Звонила Колетт Гилберт-Бамберс. Сообщила, что сломалась беговая дорожка и ее нужно срочно починить. Возможно, ничего серьезного, но кто знает? Муж уехал, а ей пришлось остаться дома, поскольку она ждет важного звонка. Микс понимал, на что она намекает. Быть влюбленным в свою далекую звезду, свою леди и королеву, не означает, что он не может позволить себе некоторых развлечений. Когда-нибудь они с Нериссой будут вместе, и все изменится. А пока…
Микс с сожалением поставил «Удар каблуком» в холодильник, но встреча важнее. Почистил зубы, прополоскал рот жидкостью, чем-то похожей по вкусу на его любимый коктейль, и спустился вниз по лестнице. Находясь в доме, невозможно понять, какая погода и светит ли солнце. Здесь всегда холодно и тихо. Всегда. Не слышно звуков с Хаммерсмит и Сити-лайн, с Лэтимер-роуд или Лэдброук-гроув. Шум доносился только с Вествей, но если не знать, что это машины, то не догадаешься. Звук был похож на плеск волн, набегающих на берег, или на шум раковины, прижатой к уху. Просто тихий непрерывный шум.
С некоторых пор Гвендолин могла читать мелкие буквы только через лупу. Увы, большинство книг, которые ей интересны, были напечатаны именно таким шрифтом. Очки не помогали, когда она брала в руки «Провозглашение и падение Римской империи» и «Миддлмарч» Джордж Элиот, изданные в девятнадцатом столетии.
Как и ее спальня, кабинет прятался в глубине дома, два подъемных окна выходили на улицу, а французские двери — в садик. Гвендолин любила читать на диване с темной обивкой, на спинке которого возвышался оскалившийся дракон из красного дерева. Хвост его спускался на подлокотник, а голова смотрела в черный мраморный камин. Вся мебель была выдержана в подобном стиле — резная, с бордовой или темно-зеленой бархатной обивкой, но некоторые предметы были из темного мрамора с прожилками на блестящих ножках. На стене висело огромное зеркало, обрамленное позолоченными листьями и фруктами, которые потускнели от времени и пыли.
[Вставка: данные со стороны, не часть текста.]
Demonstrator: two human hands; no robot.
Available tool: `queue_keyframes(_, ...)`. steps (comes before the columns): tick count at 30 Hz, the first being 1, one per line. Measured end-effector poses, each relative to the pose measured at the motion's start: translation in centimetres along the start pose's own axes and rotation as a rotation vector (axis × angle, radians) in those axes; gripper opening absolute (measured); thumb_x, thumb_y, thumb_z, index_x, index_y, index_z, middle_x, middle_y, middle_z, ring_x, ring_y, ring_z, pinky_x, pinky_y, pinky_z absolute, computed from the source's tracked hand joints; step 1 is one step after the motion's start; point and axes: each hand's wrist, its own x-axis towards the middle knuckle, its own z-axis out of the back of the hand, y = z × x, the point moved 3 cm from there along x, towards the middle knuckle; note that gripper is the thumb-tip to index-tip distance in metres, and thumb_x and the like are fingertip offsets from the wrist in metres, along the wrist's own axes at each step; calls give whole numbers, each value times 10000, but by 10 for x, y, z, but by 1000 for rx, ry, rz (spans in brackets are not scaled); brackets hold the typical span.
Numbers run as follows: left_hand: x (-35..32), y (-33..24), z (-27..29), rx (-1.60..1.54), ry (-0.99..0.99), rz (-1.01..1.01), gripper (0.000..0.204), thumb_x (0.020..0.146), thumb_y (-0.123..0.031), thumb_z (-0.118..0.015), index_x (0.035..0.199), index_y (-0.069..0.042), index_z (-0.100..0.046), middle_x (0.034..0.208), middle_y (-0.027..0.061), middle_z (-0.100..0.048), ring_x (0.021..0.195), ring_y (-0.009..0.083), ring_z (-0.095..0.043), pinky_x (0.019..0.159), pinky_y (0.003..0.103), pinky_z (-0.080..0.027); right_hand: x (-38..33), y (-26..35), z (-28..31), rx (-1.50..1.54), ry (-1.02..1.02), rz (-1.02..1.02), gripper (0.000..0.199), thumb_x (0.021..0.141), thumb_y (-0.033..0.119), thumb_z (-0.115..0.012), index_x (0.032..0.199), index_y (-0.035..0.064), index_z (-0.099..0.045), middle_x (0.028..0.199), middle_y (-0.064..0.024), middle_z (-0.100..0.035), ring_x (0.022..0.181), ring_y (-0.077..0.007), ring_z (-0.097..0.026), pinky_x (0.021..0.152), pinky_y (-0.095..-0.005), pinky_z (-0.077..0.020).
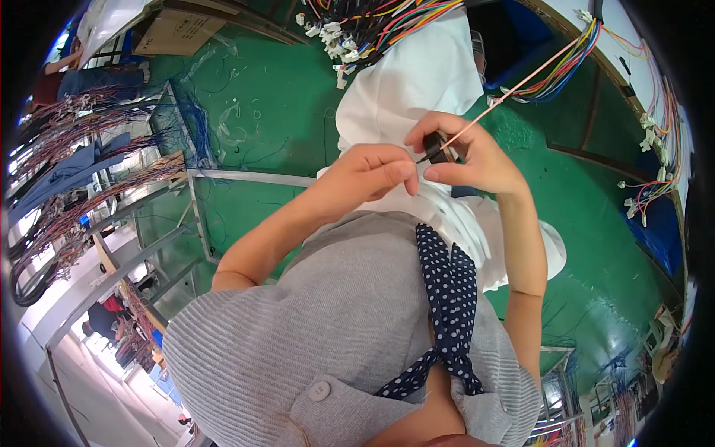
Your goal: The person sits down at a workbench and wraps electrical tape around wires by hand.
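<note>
The light is bright, with pale, shiny spots on the green floor (514, 132) and only soft shadows on the white pants (406, 78). The wall at the lower left (89, 391) looks almost washed out. The fingers (391, 174) look clear, faraway things are fuzzy, and the white board (625, 39) bends near the round, black edge.

Wire-harness workshop: long reddish wire bundles (141, 177) are lying across grey metal racks (253, 176), multicoloured wires (417, 16) with white plastic connectors (346, 52) are sitting bunched, scraps are littering the green floor (279, 89).
</note>
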Motion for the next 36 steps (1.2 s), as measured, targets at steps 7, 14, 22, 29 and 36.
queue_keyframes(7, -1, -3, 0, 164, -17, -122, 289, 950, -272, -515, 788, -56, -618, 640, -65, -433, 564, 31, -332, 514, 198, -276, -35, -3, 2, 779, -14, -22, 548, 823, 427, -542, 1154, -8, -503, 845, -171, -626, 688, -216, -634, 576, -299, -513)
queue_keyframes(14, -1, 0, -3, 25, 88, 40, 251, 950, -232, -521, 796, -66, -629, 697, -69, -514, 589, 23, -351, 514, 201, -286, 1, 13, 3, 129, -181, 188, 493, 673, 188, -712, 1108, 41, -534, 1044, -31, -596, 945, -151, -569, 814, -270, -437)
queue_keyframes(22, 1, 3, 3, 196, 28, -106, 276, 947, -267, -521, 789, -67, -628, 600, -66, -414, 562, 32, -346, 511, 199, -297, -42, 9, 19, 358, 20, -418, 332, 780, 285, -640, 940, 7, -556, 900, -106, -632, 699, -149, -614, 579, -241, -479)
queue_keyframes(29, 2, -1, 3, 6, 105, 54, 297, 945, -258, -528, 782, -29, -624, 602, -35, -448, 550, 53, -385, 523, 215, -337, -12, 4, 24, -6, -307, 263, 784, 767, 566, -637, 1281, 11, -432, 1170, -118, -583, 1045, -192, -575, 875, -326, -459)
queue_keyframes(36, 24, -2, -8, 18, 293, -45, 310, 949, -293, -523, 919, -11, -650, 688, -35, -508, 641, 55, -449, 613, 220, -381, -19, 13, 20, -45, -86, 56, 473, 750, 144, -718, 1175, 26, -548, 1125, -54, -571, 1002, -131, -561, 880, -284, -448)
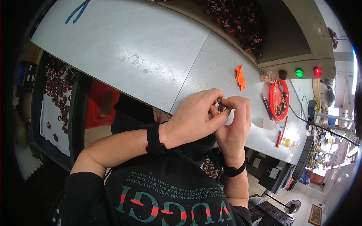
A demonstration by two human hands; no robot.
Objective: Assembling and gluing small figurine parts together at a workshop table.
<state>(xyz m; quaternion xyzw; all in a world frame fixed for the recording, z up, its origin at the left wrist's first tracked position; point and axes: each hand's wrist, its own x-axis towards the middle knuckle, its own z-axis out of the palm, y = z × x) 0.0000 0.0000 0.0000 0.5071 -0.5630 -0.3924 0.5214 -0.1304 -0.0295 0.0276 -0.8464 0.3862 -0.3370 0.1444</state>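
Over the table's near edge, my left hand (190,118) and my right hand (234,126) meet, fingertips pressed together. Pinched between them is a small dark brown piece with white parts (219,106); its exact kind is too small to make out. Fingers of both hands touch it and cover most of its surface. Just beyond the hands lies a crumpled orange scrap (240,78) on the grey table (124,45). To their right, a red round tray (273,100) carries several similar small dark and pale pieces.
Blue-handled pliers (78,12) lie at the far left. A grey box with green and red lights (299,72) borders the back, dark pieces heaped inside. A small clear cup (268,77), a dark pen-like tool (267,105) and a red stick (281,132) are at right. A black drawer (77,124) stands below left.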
Французские двери вели в садик, который сейчас утопал в мягком вечернем свете. Гвендолин по-прежнему видела его таким, каким он был однажды, — лужайка, похожая на зеленый бархат, цветущий бордюр, аккуратные деревья с роскошными кронами. Вернее, она хотела бы его таким видеть, что вполне достижимо, если ухаживать за ним каждый день. Она не замечала, что трава на лужайке по колено, клумбы заросли сорняками, на деревьях множество сухих ветвей. Мир печатного слова был важнее комфорта и уюта.